▶ **WHAT THE TASK ASKS**
Only the lines from the start of the data through the line with "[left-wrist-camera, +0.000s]" belong in the copy. Restate them word for word, minus the pictures.

▶ **DATA TO PROCESS**
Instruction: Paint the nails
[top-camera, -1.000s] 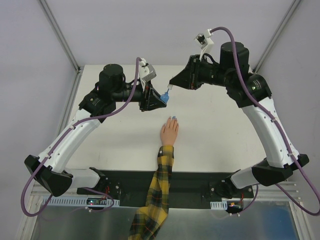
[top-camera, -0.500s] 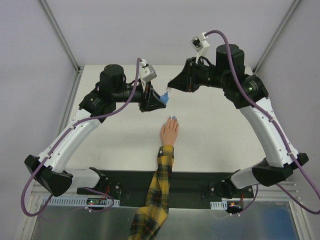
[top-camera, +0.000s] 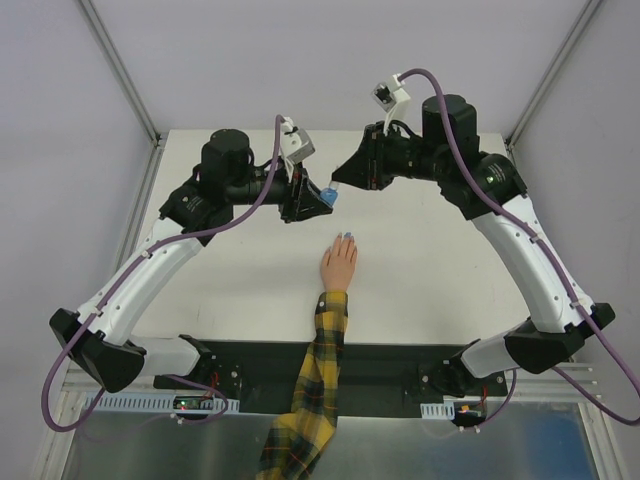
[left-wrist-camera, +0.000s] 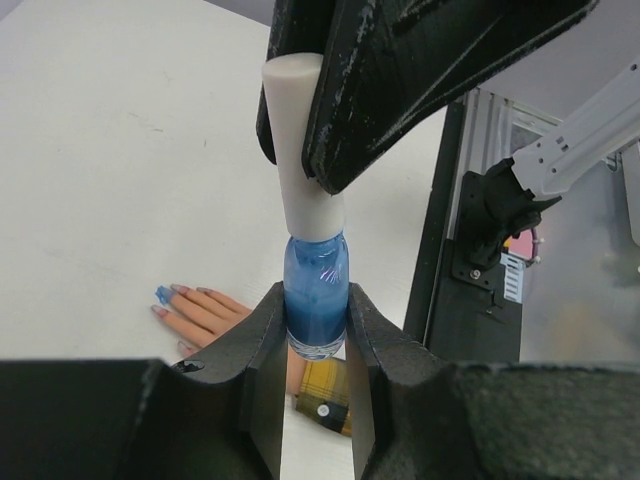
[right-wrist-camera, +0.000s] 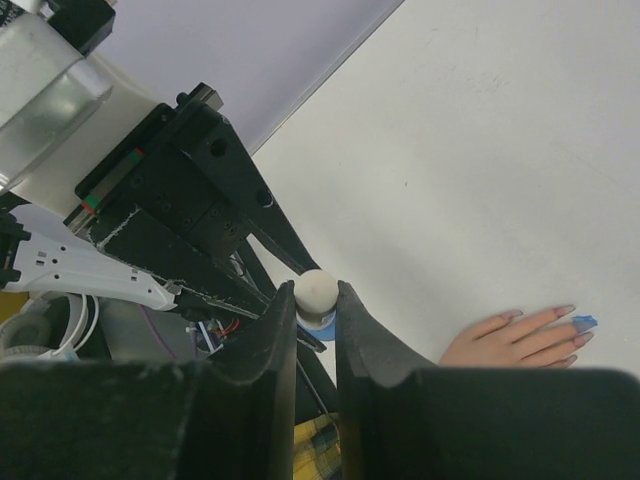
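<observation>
The left claw (left-wrist-camera: 315, 312) is closed tight on the belly of a small blue bottle (left-wrist-camera: 315, 285), holding it upright in the air above the bench (top-camera: 430, 260). The right claw (right-wrist-camera: 317, 297) meets it from the opposite side, its jaws narrowed onto the white cap (left-wrist-camera: 298, 140) that sits on the bottle's neck. Whether the cap has been loosened cannot be told.

From both claws the nails (top-camera: 346, 237) lie lower down and back toward the arm bases. They are well apart from the bottle, and nothing stands between. The peach-coloured hand (top-camera: 339, 265) rests flat on the bench with its long axis running from the near edge outward. Its fingertips point up at the spot where the two claws meet, and the plaid sleeve (top-camera: 318, 370) trails away behind it. One nail at the edge of the hand shows light blue; the others look skin-toned.

In the overhead view the two claws are about equally near the fingertips, the left a shade closer. The right claw has the cap, so it is most likely the one that must come down. Its path would run toward the bases and downward along the line of the fingers, while the left claw holds the bottle steady.
</observation>
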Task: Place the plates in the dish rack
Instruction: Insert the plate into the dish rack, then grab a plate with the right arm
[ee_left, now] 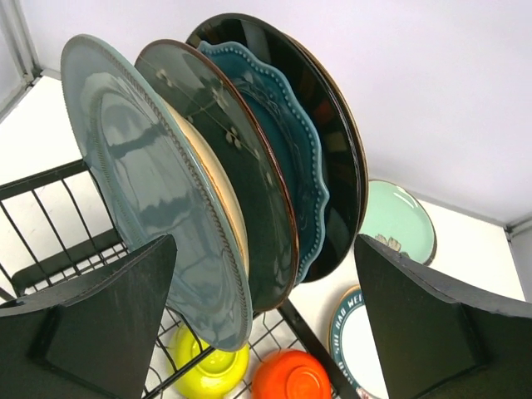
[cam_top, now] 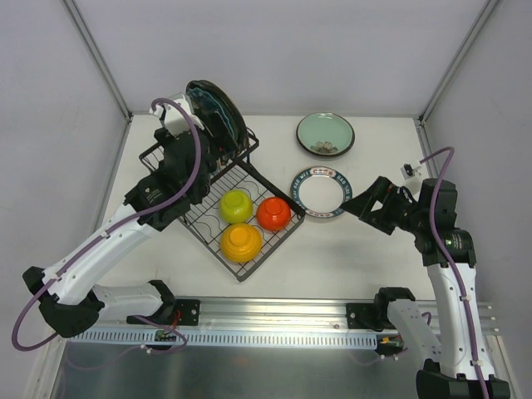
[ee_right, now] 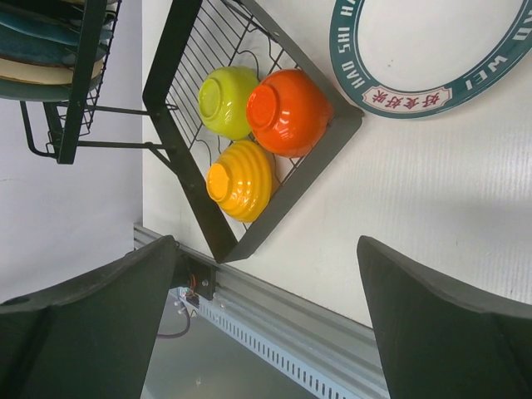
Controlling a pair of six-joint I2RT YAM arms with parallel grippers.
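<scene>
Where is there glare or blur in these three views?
Left wrist: reflections streak the grey-blue plate, and the left tool looks dark, underlit. Right wrist: small highlights on the orange bowl, otherwise sharp. Top external: even light, faint shadows on the table.

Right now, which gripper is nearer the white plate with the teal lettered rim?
Right. The right gripper hovers open just off the white plate's right edge. The left gripper is across the dish rack, by the upright plates.

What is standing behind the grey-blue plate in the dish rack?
Three plates on edge: dark grey patterned plate, scalloped teal plate, black plate. Each covers most of the next, so lower parts are hidden.
</scene>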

▶ **EXPECTED ANSWER**
Instruction: Paint the nails
[top-camera, -1.000s] 
[top-camera, -0.500s] 
[top-camera, +0.000s] 
[left-wrist-camera, +0.000s] 

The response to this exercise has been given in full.